In 1915, the Jan Hus Memorial, sculpted by Ladislav Šaloun, was erected in the square. Hus was the founder of the Hussites, a pre-Protestant religious reform movement, who was executed by the Catholic Church for heresy. The construction of this memorial was considered to show the shifting attitudes of Prague, which increasing shifted away from the Catholic Church.

In autumn of 1918, the Austro-Hungarian Empire was close to defeat and about to be dismantled and Czechoslovakia declared independent. In this context, on 3 November 1918, the column, considered a symbol of the monarchy and Catholicism, was torn down.

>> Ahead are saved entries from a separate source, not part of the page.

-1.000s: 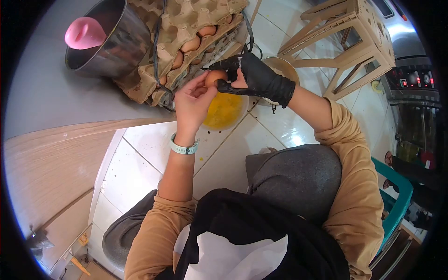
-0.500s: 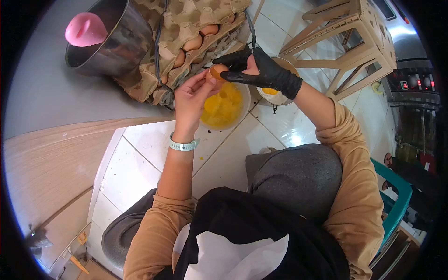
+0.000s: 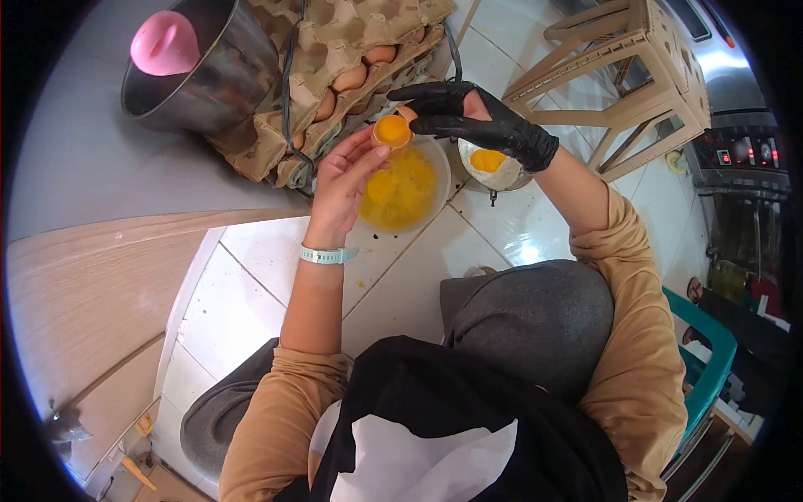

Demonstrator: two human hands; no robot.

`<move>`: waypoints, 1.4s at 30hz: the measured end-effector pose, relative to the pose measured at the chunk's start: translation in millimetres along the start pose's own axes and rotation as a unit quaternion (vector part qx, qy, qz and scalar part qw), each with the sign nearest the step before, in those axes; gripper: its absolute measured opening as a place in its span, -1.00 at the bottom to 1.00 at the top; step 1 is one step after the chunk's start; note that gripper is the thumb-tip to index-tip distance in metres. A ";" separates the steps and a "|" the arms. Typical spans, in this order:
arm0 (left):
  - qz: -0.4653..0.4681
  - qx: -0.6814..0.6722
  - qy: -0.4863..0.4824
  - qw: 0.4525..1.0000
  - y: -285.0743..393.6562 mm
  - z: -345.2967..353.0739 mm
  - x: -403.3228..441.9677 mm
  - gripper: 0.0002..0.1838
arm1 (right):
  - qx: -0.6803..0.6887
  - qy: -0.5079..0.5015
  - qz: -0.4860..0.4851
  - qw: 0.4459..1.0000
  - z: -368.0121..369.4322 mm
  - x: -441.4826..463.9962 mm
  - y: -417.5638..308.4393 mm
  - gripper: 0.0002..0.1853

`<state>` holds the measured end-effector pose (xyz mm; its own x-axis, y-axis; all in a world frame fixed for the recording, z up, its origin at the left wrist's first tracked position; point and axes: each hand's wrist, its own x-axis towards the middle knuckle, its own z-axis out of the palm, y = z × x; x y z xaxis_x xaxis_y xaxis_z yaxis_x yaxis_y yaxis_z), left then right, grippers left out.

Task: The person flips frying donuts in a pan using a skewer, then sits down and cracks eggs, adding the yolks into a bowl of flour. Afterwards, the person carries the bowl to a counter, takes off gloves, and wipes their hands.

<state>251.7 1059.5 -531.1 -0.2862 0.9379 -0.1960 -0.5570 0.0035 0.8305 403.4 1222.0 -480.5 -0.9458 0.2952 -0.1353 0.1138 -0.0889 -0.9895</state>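
My left hand, bare and with a pale watch at the wrist, pinches a brown half eggshell with an orange yolk in it. Close to it on the right is my right hand in a black glove, its fingertips around another piece of eggshell, mostly hidden by the glove. Below the hands, a clear bowl on the floor contains yellow egg. Partly behind the right wrist stands a second bowl with white contents and orange yolk.
Stacked cardboard egg trays with several brown eggs lie on the grey counter at upper left. Beside them is a dark metal container with a pink object at its rim. A beige stool and a green chair stand at right.
My right hand has moved slightly right, away from the left, with its fingers less bent. The half shell in my left hand now faces up, showing the yolk.
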 end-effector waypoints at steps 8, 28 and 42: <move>0.001 0.016 0.000 1.000 4.6 -1.3 -2.0 -0.53 | -0.123 0.015 -0.057 0.991 -2.8 -7.9 5.4 -0.48; 0.041 0.109 0.023 0.993 13.9 7.7 -6.6 -0.57 | -0.341 0.119 -0.191 0.913 9.0 -25.6 -11.0 -0.56; 0.079 0.160 0.039 0.983 19.6 14.9 -9.3 -0.56 | -0.137 0.090 -0.094 0.982 8.2 -28.7 9.3 -0.53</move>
<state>255.1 1056.0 -505.2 -0.4152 0.9062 -0.0806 -0.2312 -0.0194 0.9727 429.1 1205.0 -485.5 -0.8917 0.4475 0.0679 0.0437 0.2345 -0.9711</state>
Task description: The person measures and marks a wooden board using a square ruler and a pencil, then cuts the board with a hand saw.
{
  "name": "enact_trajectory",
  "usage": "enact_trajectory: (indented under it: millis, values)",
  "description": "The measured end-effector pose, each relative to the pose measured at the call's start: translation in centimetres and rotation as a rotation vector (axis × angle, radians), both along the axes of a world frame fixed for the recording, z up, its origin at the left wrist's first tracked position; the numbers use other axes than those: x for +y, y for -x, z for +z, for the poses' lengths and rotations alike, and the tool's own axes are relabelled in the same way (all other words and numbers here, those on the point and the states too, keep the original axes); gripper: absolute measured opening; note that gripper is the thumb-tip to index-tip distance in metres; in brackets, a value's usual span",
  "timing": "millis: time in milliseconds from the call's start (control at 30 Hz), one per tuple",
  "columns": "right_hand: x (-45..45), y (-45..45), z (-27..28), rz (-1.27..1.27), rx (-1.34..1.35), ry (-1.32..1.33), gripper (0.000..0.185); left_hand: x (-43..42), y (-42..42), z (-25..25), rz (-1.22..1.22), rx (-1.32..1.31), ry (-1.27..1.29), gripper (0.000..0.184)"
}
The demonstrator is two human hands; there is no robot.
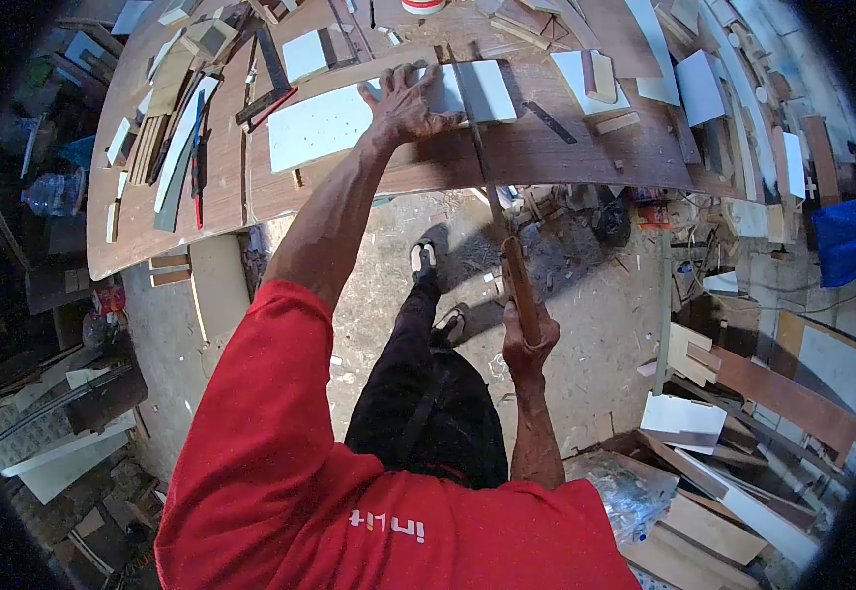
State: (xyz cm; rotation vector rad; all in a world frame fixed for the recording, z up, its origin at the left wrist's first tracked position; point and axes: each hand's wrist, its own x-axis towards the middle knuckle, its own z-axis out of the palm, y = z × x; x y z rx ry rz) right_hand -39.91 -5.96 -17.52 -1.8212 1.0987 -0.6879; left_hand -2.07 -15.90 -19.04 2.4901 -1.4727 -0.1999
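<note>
A long white board [315, 128] lies across the brown worktable [624, 162], near its front edge. My left hand [408, 106] presses down on the board with its fingers spread. Just right of that hand, the narrow blade of a handsaw [483, 167] crosses the board and runs down past the table edge toward me. Below the edge, my right hand [529, 339] is wrapped round the saw's wooden handle. From this angle I cannot tell how deep the blade sits in the board.
A dark try square [272, 81] and a red stick-like tool [272, 108] lie left of the board. To its right are a dark flat strip [550, 122] and a white offcut [590, 84]. Stacked wood strips [147, 147] line the table's left; scrap boards [782, 393] crowd the right floor.
</note>
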Motion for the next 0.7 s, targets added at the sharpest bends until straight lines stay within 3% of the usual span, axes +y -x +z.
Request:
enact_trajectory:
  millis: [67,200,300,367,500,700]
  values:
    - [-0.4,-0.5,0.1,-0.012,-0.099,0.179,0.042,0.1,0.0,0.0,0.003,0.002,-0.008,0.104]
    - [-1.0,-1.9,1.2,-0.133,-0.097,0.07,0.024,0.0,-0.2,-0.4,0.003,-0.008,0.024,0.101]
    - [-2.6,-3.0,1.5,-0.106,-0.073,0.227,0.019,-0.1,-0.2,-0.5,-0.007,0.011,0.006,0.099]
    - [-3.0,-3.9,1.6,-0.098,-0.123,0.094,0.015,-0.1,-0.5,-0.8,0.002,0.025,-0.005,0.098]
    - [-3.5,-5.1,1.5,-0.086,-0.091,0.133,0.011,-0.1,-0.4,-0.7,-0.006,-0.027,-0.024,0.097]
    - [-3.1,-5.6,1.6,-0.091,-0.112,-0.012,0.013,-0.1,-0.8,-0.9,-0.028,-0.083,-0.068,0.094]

The Czechoslovak official press accepted the demolition of the column with understanding, but most of the important political figures of the First Republic did not publicly support its destruction, though they expressed understanding in private. Tomáš Garrigue Masaryk, who learned about the demolition of the column in England, stated that "when the people of Prague removed the statue, I was glad because the statue was a political disgrace for us".

The remaining parts of the column were removed on the night of 18–19 December 1918 and taken to the courtyard of the Church of St. Anna in the Old Town. Fragments of the statue of the Virgin Mary, the four sculptures with angels, and the stone railings were stored in the Prague Lapidarium at Výstaviště Praha. The broken head of the Virgin Mary was found in 1957 in an antique shop on Národní třída. It was bought by the National Museum and also placed in the lapidarium. An almost identical statue of the Virgin Mary by Bendel, created in 1673, is located on the Marian Column in Louny.

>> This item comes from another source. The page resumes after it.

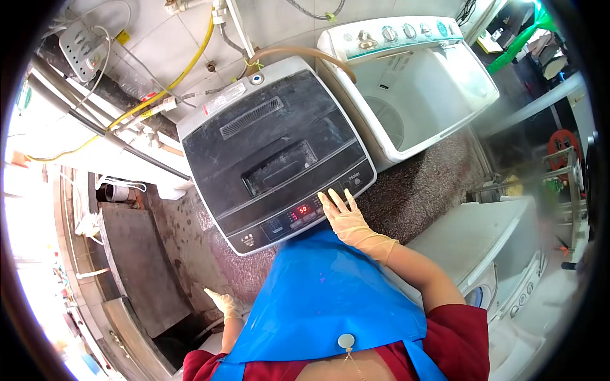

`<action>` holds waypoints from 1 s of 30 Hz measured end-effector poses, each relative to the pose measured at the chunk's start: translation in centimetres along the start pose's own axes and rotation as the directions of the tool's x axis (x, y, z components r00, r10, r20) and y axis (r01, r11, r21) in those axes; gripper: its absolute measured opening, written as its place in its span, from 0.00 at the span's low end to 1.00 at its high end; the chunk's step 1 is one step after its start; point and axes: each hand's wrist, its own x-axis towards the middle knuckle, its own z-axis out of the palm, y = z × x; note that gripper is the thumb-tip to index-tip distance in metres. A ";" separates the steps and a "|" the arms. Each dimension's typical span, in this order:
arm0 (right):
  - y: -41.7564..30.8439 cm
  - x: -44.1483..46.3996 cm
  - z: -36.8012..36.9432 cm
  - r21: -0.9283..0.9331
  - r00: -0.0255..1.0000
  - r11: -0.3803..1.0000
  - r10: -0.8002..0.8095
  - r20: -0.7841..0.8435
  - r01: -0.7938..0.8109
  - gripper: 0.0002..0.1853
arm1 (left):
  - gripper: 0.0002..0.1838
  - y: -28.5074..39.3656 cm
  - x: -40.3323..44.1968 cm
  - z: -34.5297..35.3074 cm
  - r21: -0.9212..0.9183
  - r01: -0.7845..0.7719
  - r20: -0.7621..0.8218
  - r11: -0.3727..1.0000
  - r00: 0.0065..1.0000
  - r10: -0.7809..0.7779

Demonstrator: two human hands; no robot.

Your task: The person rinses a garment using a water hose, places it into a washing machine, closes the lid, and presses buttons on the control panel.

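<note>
A top-loading washing machine [229, 184] with a dark closed lid stands in front of me. Its control panel carries a red lit display [303, 209] that reads 50. My right hand [346, 219], in a pale rubber glove, lies over the right part of this panel with its fingers spread. Whether a fingertip presses a button, I cannot tell. Down at my left side hangs my left hand [223, 303], gloved the same way, fingers stretched out and holding nothing. A blue apron [324, 286] covers my front.
A second washer [445, 95] with its tub exposed stands at the back right. Another white machine [464, 238] is close on my right. A yellow hose [184, 73] and pipes run along the tiled wall. On the left is a grey slab [140, 260].
</note>
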 end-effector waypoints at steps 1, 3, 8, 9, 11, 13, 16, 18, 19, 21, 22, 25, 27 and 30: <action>0.0 0.0 0.0 0.003 1.000 1.000 -0.005 0.003 0.005 0.28 | 0.29 -0.5 0.0 0.0 0.003 0.013 0.006 1.000 1.000 -0.013; 0.0 0.0 -0.3 0.071 0.999 0.997 0.019 0.051 -0.022 0.32 | 0.30 -0.9 -0.2 -0.2 0.008 0.031 0.016 0.999 0.999 -0.031; 0.1 -0.1 -0.2 0.057 0.999 0.998 0.018 0.046 -0.021 0.30 | 0.32 -1.1 0.2 -0.2 0.023 0.048 0.059 0.999 0.997 -0.050; 0.0 -0.1 -0.2 0.051 0.999 0.999 0.016 0.032 -0.018 0.29 | 0.32 -1.1 0.5 -0.1 0.024 0.048 0.071 0.999 0.996 -0.049; 0.0 -0.1 -0.2 0.044 1.000 0.999 0.019 0.018 -0.019 0.28 | 0.33 -1.1 1.4 0.4 0.032 0.039 0.102 0.999 0.994 -0.042; 0.0 -0.1 -0.3 0.053 1.000 0.998 0.022 0.005 -0.022 0.27 | 0.34 -0.8 1.8 0.8 0.054 -0.002 0.148 0.999 0.989 -0.006; -0.1 -0.2 -0.6 0.025 0.999 0.999 0.037 0.023 -0.038 0.26 | 0.35 0.2 1.6 0.8 0.088 -0.182 0.192 0.979 0.968 0.163; -0.1 -0.3 -0.3 0.053 0.998 0.997 0.056 0.020 -0.057 0.25 | 0.35 3.1 0.1 0.1 0.046 -0.220 0.191 0.974 0.960 0.207; -0.1 -0.3 -0.2 0.081 0.997 0.994 0.070 0.019 -0.071 0.25 | 0.37 5.2 -1.0 -0.5 -0.047 -0.078 0.186 0.996 0.979 0.085; 0.0 -0.3 -0.4 0.091 0.996 0.992 0.084 0.025 -0.086 0.24 | 0.38 10.4 -4.1 -2.1 -0.136 0.062 0.196 0.989 0.980 -0.035; 0.0 -0.3 -0.5 0.101 0.995 0.990 0.092 0.030 -0.095 0.24 | 0.39 13.6 -6.2 -3.0 -0.298 0.252 0.167 0.921 0.963 -0.210; -0.1 -0.1 -0.9 0.127 0.995 0.987 0.096 0.027 -0.099 0.23 | 0.39 14.2 -6.4 -3.7 -0.049 0.271 0.208 0.961 0.944 -0.255; -0.2 0.1 -0.8 0.098 0.995 0.991 0.089 0.036 -0.092 0.23 | 0.37 13.9 -5.5 -3.4 0.348 0.044 0.293 0.936 0.944 -0.153; -0.2 0.1 -0.4 0.066 0.997 0.995 0.079 0.026 -0.081 0.23 | 0.39 14.1 -4.5 -2.8 0.695 -0.098 0.334 0.712 0.921 -0.199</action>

== Disputes and preparation ==
In 1990, a private Catholic church affiliate association for restoring of Marian column was founded in Prague. Beginning in 1995, a group of Czech artists, started work on restoring the Marian column. In 2000, Petr Váňa was asked to sculpt a replica of the head of statue of the Virgin Mary. This part of the work was completed in 2002 and installed in the southern yard of the Church of Our Lady before Týn (Chrám Matky Boží před Týnem) in Prague. Petr Vána, with his brother and an assistant, continued the work. They brought a sandstone column from India and cut other parts of group.

The reconstruction of the column was rejected several times, most recently in September 2017, when city councillors suggested that it divided the people of Prague, rather than reconciling them. Opponents see the column as a symbol of post-White Mountain oppression by the Catholic Habsburg rulers. According to Prague's Mayor, Zdeněk Hřib, it represents "the promotion of one idea at the expense of another. Consequently, in principle [the column] cannot be taken in this context as a symbol of reconciliation within the framework of ecumenical harmony". According to the mayor, the column symbolizes the defeat of the idea of tolerance, which is still relevant today.

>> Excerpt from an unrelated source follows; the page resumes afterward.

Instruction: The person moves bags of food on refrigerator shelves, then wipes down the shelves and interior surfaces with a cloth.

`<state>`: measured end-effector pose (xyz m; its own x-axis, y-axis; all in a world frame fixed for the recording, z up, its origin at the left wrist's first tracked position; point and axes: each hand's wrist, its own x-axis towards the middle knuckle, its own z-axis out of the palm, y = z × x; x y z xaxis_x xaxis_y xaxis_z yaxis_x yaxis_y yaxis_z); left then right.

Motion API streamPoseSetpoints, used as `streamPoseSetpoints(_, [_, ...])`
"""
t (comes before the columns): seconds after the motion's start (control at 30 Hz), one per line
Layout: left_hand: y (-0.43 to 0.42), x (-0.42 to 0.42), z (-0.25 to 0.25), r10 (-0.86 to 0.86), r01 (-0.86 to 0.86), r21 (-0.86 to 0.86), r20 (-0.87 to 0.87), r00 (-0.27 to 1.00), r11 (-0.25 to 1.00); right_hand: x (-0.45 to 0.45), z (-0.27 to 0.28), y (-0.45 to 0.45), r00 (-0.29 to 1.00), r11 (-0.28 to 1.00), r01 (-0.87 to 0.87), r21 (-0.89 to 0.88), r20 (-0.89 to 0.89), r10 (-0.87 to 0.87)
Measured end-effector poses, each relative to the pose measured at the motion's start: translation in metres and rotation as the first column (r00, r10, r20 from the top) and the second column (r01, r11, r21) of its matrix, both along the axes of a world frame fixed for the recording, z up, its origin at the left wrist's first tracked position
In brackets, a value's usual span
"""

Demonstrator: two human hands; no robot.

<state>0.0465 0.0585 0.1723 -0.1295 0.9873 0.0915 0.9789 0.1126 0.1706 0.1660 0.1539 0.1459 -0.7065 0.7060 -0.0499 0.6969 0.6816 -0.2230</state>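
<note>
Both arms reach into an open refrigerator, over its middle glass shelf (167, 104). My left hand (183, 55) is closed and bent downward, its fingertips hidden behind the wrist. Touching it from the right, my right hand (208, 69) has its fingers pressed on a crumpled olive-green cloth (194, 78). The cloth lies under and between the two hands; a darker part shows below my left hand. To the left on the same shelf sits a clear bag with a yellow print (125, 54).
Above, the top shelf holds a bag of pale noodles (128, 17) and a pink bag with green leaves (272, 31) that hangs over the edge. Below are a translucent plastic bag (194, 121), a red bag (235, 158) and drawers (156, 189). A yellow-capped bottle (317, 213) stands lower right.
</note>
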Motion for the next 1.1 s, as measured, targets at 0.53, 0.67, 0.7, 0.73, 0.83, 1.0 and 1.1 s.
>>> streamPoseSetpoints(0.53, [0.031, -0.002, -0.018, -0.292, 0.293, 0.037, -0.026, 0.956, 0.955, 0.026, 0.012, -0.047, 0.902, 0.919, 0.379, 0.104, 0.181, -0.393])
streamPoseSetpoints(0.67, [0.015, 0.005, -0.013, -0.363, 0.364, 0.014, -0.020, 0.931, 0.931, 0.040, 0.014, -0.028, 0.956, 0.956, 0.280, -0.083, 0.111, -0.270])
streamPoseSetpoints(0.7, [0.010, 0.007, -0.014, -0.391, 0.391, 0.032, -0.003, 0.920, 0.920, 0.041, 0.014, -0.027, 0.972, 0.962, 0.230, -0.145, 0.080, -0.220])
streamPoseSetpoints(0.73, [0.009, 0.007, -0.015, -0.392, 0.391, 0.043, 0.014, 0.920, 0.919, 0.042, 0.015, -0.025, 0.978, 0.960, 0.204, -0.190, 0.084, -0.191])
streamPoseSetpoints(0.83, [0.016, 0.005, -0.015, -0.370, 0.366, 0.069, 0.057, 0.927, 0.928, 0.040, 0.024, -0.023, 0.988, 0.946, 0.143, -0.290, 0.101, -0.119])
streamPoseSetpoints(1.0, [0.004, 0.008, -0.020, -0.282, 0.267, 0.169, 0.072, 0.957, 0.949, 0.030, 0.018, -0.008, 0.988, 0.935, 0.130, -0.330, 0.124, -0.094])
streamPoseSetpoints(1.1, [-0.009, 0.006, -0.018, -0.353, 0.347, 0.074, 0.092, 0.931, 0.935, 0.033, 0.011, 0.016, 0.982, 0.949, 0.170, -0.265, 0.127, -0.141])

Before the expiry of the building permit on 29 May 2019, the contractor tried to start the construction by uncovering the foundations of the original column. However, he did not have permission to occupy the space needed for the arrival of construction equipment. The area was then barred by a city police van and the contractor had to restore the site to its previous state. A few days later, 26 Czech art historians published a call not to allow the city authorities to renew the column.

In January 2020, however, the reconstruction of the column was approved by the Prague City Council in a new term, revoking the previous term Council's resolution.

== Reconstruction ==
Work on re-erecting the column started on 15 February 2020. Major work was completed on 4 June 2020, with final completion of the column celebrated on 15 August 2020. On that date, the column became city property.

The purpose of the reconstruction was to make a most faithful reproduction of the original statue of the Virgin Mary. A copy was created from the preserved torso of the original. The missing left part of the statue with folded hands was reconstructed according to a similar statue on the main square of Louny and relevant photographs. So-called Božanovský sandstone from Teplice nad Metují was chosen for the copy of the statue, while the column with the Corinthian head was made of sandstone originating in India. The pedestal is made of Pietra Dorata sandstone from Siena and was dedicated by the Italian town of Vitorchiano. The sanctuary is made of Mrákotín Granite. The four pedestals for the statues of angels were dedicated by the four orders: the Knights of Malta, the Teutonic Order, the Knights of the Cross with the Red Star and the Order of Saint Lazarus. However, it is not yet clear whether the statues of angels will be installed. It was reported in 2017 that the creators will complete them later. The remaining architecture was reconstructed according to the preserved parts.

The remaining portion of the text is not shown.